Vancouver man charged in Ponzi scheme
Former investment adviser has agreed to settle complaint
Thursday, September 20, 2012
A former investment adviser from Vancouver was among several people charged with perpetrating a long-running Ponzi scheme in the region.
The Securities and Exchange Commission charged Lyman Bruhn with running a scheme that induced investments through false claims he was investing in blue-chip stocks, or public stocks of well-established companies.
The fraud charges were filed Thursday in U.S. District Court in Portland against hedge fund manager Yusaf Jawed; Jawed's attorney, Robert Custis; and Bruhn, an associate of Jawed's.
Bruhn agreed to settle the complaint, without admitting or denying guilt, which allows a judge to make a final judgment in his case. The judgment means Bruhn will forfeit his right to be an investment adviser, commission officials said.
Reached by telephone, Bruhn's Portland attorney, Chris Schatz, said his client was compliant with the commission's ongoing investigation, but declined further comment.
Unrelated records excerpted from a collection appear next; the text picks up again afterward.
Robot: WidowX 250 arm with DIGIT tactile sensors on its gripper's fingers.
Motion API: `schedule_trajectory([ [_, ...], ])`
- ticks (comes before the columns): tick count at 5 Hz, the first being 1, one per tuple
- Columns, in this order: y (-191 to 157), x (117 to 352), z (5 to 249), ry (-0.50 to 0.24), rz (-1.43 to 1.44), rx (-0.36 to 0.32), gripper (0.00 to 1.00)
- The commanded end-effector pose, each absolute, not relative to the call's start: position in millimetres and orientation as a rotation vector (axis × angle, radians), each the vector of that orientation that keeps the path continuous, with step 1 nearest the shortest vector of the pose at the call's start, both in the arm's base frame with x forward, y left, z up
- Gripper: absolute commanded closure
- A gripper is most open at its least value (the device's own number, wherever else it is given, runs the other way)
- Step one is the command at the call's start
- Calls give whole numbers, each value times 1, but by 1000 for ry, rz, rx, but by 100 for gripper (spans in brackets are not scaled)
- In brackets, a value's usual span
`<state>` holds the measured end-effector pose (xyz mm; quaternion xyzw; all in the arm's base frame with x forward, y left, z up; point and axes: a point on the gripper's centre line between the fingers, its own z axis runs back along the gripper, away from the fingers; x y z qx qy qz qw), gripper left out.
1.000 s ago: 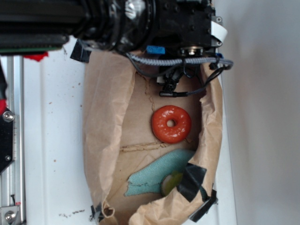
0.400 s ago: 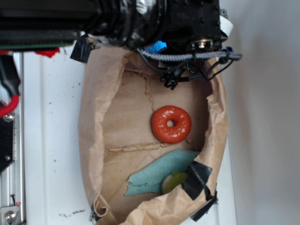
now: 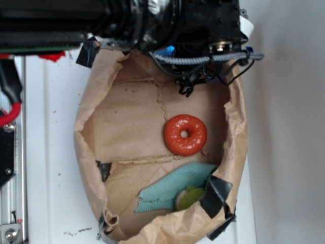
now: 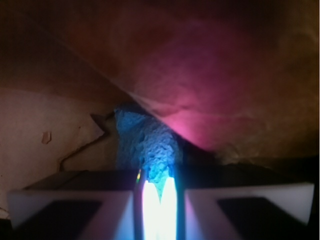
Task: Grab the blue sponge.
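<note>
In the wrist view the blue sponge (image 4: 147, 145), porous and squeezed narrow, stands between my two pale fingers (image 4: 75, 210). My gripper (image 4: 159, 189) is shut on its near end. From the exterior camera only a small blue piece of the sponge (image 3: 167, 51) shows, under the black arm at the top rim of the brown paper bag (image 3: 96, 101). The gripper's own fingers are hidden there by the arm and its grey cable (image 3: 203, 60).
An orange ring (image 3: 185, 134) lies mid-bag. A pale teal cloth (image 3: 175, 187) and a yellow-green object (image 3: 189, 197) lie at the bag's near end, beside black tape (image 3: 217, 192). A metal rail (image 3: 12, 152) runs along the left.
The bag's left wall has spread outward to the left, baring more of its floor. The arm and the blue sponge have shifted slightly toward the top edge. The ring and cloth stay put.
</note>
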<state>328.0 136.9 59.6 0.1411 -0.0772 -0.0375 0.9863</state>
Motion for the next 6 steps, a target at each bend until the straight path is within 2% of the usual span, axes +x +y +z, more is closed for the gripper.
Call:
schedule_trajectory([
  [1, 138, 304, 121, -247, -169, 206, 100],
  [2, 140, 302, 122, -254, -181, 204, 100],
  [3, 140, 312, 116, -239, -156, 231, 100],
  [4, 139, 319, 112, -213, -151, 244, 1],
  [6, 139, 330, 95, -195, -136, 261, 0],
])
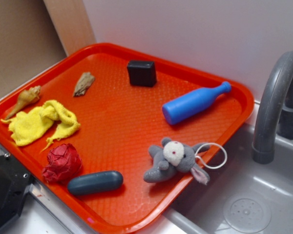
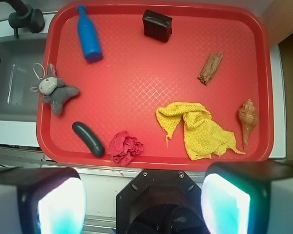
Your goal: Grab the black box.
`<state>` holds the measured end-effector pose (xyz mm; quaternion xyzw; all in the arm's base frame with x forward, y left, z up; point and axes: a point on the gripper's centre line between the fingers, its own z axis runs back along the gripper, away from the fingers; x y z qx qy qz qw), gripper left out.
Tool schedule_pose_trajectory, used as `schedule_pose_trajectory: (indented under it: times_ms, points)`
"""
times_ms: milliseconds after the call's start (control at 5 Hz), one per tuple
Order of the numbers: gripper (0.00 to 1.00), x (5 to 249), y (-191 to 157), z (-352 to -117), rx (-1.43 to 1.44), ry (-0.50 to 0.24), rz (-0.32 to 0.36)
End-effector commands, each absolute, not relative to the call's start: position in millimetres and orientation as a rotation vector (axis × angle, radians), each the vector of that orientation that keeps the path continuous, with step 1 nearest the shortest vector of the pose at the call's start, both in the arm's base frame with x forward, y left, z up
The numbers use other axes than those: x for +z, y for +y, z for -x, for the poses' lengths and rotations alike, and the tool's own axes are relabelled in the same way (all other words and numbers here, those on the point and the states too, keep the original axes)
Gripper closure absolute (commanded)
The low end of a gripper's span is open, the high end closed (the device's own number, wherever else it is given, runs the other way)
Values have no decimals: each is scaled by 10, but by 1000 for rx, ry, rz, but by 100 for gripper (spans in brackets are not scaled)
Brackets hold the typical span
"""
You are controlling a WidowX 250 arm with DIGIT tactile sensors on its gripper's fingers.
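Black box (image 1: 141, 73) at far edge of red tray (image 1: 112, 122), standing alone, well apart from blue bottle (image 1: 194, 103) lying on its side. Yellow cloth (image 1: 41, 123) crumpled near left rim, shell (image 1: 23, 100) just beside it, brown bark piece (image 1: 83, 83) farther in. Red crumpled ball (image 1: 61, 163) beside dark blue-grey capsule (image 1: 95, 182) at near edge. Grey plush toy (image 1: 175, 160) on rim by sink (image 1: 244, 204). Gripper (image 2: 144, 202) spread wide, empty, off tray's near side, far from box.

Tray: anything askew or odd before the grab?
The blue bottle lies on its side, the yellow cloth is crumpled, and the tray corner overhangs the sink. The black box sits flat, unobstructed.
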<state>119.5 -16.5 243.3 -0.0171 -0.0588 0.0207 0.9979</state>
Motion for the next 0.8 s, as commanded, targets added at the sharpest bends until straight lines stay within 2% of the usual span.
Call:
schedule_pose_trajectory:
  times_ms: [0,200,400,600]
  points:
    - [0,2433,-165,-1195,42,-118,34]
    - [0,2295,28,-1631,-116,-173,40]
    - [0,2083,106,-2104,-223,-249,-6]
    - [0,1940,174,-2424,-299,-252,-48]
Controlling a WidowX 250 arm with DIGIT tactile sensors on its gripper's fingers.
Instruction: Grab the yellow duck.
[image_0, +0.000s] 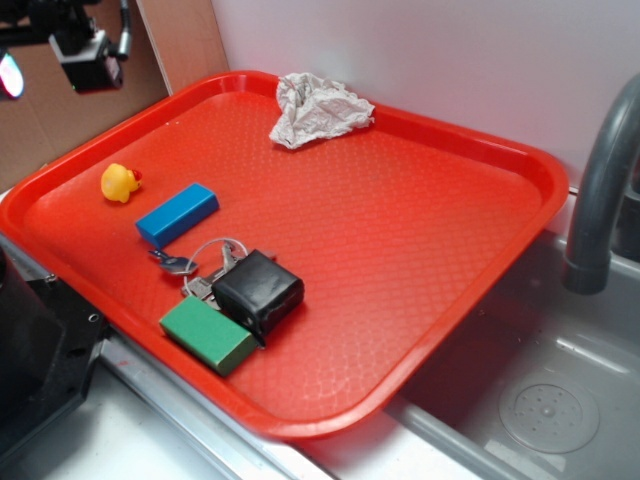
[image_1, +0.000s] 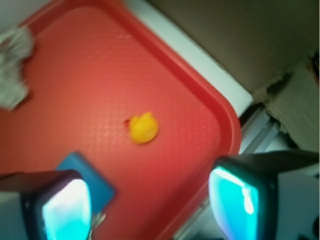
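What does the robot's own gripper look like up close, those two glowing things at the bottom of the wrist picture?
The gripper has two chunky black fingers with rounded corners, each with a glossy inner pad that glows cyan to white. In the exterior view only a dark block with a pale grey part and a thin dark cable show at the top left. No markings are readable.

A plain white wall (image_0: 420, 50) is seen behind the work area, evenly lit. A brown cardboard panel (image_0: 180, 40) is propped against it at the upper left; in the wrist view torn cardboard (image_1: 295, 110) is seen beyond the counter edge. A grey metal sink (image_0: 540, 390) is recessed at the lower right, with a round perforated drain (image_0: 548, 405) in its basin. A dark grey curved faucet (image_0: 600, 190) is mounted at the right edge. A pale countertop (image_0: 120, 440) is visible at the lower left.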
"Mr. Bruhn has cooperated fully with the SEC in reaching a settlement and will continue to cooperate as needed," Schatz said.
The commission said Bruhn's cohort, Jawed, raised more than $37 million from more than 100 investors in the Pacific Northwest and throughout the country, including 20 investors in Washington. He allegedly used false marketing materials that boasted double-digit returns to lure people to invest in his hedge funds, according to a press release from the commission. He then used the money to pay off earlier investors and pay for his personal expenses and travel.
In a complaint filed Thursday in court, the commission alleges that between 2006 and 2008, Bruhn -- who operated Pearl Investment Management LLC and Sasquatch Capital Management LLC in Portland -- raised more than $600,000 from ten investors on the West Coast, including six in Washington, for a hedge fund, the Blue Chip Focus Fund.
"Bruhn unlawfully misappropriated the $600,618 raised for new investors and used that money solely to pay himself and to pay old investors," according to the complaint.
Between 2010 and 2011, the commission alleges, Bruhn told his investors that their investments would soon be redeemed through a third-party purchase of the funds' assets, though there was no such planned purchase.
In addition, Bruhn allegedly sent false marketing materials to investors about the strength of their investments and also sent them falsified quarterly account statements of their investments.
Bruhn's attorney said Bruhn hasn't been an active investment adviser for "quite some time."